Если нам удавалось продержаться незамеченными целый час, можно было проскользнуть на открытую палубу, где уже был подан завтрак-буфет, навалить еды на тарелку и дать деру с серебряной вазочкой сгущенного молока, такого густого, что ложка стояла стоймя посредине. После этого мы забирались в свое укрытие, в одну из подвешенных шлюпок, поглощали неправедно добытую еду, а потом Кассий доставал сигарету «Голд лиф», которую где-то спроворил, и учил нас курить.
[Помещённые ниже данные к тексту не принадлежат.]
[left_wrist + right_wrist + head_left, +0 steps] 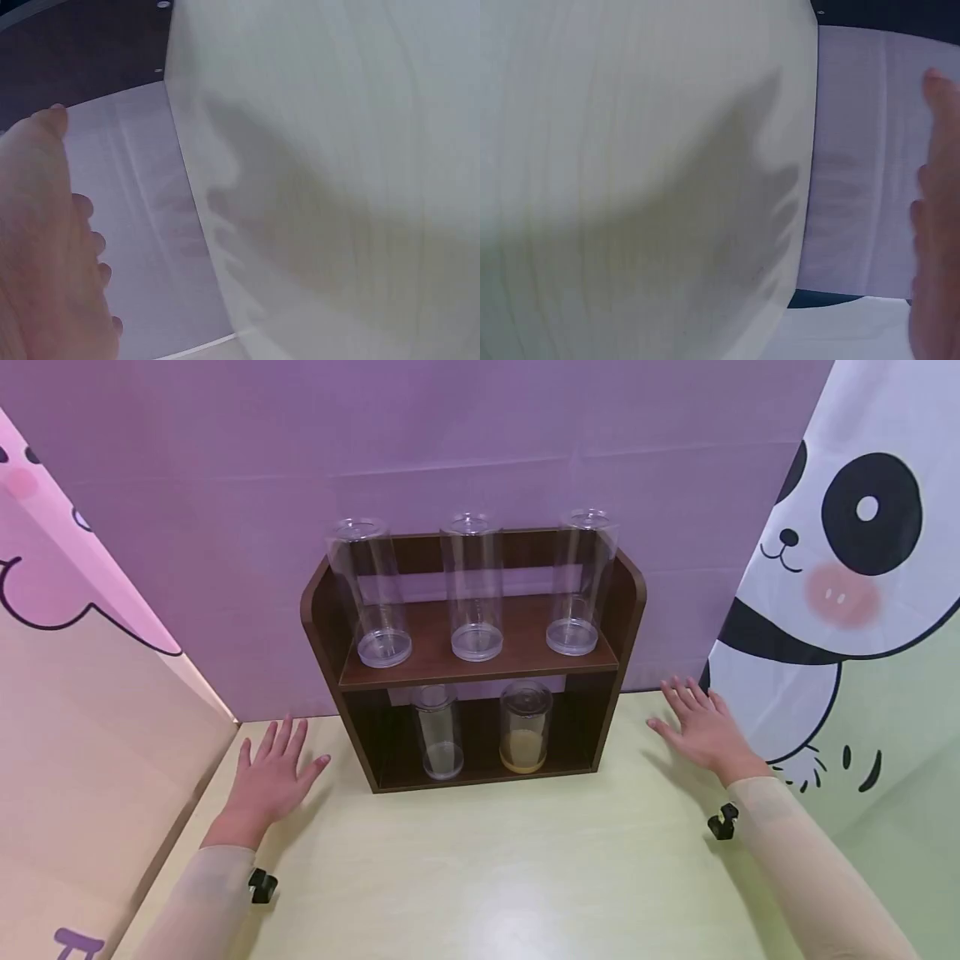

Рамадин вежливо отказывался – у него была бронхиальная астма, что давно уже стало очевидным и нам, и остальным обитателям «кошкиного стола». (Не менее очевидно это было и через несколько лет, когда мы снова увиделись в Лондоне. Тогда нам было по тринадцать-четырнадцать, мы было потеряли друг друга из виду – годы эти ушли на то, чтобы попривыкнуть к новой стране. Наконец я увидел его снова, с родителями и с сестрой Массумех, – так вот, он и тогда подхватывал все окрестные бронхиты и простуды. В Англии мы возобновили было дружбу, только за протекшее время мы успели перемениться, земные условности перестали быть для нас пустым словом. Как-то вышло, что теперь я больше сблизился с его сестрой – Масси всегда сопровождала нас на прогулки по Южному Лондону, на велотрек Херн-Хилл, в брикстонский «Рокси», а потом на местную барахолку; мы, точно внезапно опьянев, носились между лотками с едой и одеждой. А бывало, мы с Масси сидели на диванчике в доме ее родителей на Милл-Хилл, и ладони наши под прикрытием пледа подползали одна к другой, ложились внахлест – а сами мы делали вид, что смотрим по телевизору бесконечные репортажи о гольфе. Однажды ранним утром она пробралась в комнату наверху, которую делили мы с Рамадином, и села рядом, прижав палец к губам и призывая к молчанию. Рамадин спал в своей кровати. Я попытался было сесть, но она толкнула меня раскрытой ладонью, а потом расстегнула пижамную кофточку и открыла мне недавно сформировавшуюся грудь, расчерченную зеленоватыми тенями росших снаружи деревьев. И вот после этого я услышал покашливание Рамадина, легкий хрип, с которым он во сне прочищал горло, а Масси – полуобнаженная, устрашенная, бесстрашная, смотрела на меня с теми чувствами, с какими совершаешь такие вот поступки в тринадцать-четырнадцать лет.

1.Пер. А. Кривцовой.
2.«Yes! We Have No Bananas» – популярная песня Фрэнка Сильвера и Ирвинга Кона из бродвейского ревю «Make It Snappy» («Давайте-ка поживее», 1922).
3.Не в смысле майна/вира, а майна – говорящий скворец (Acridotheres).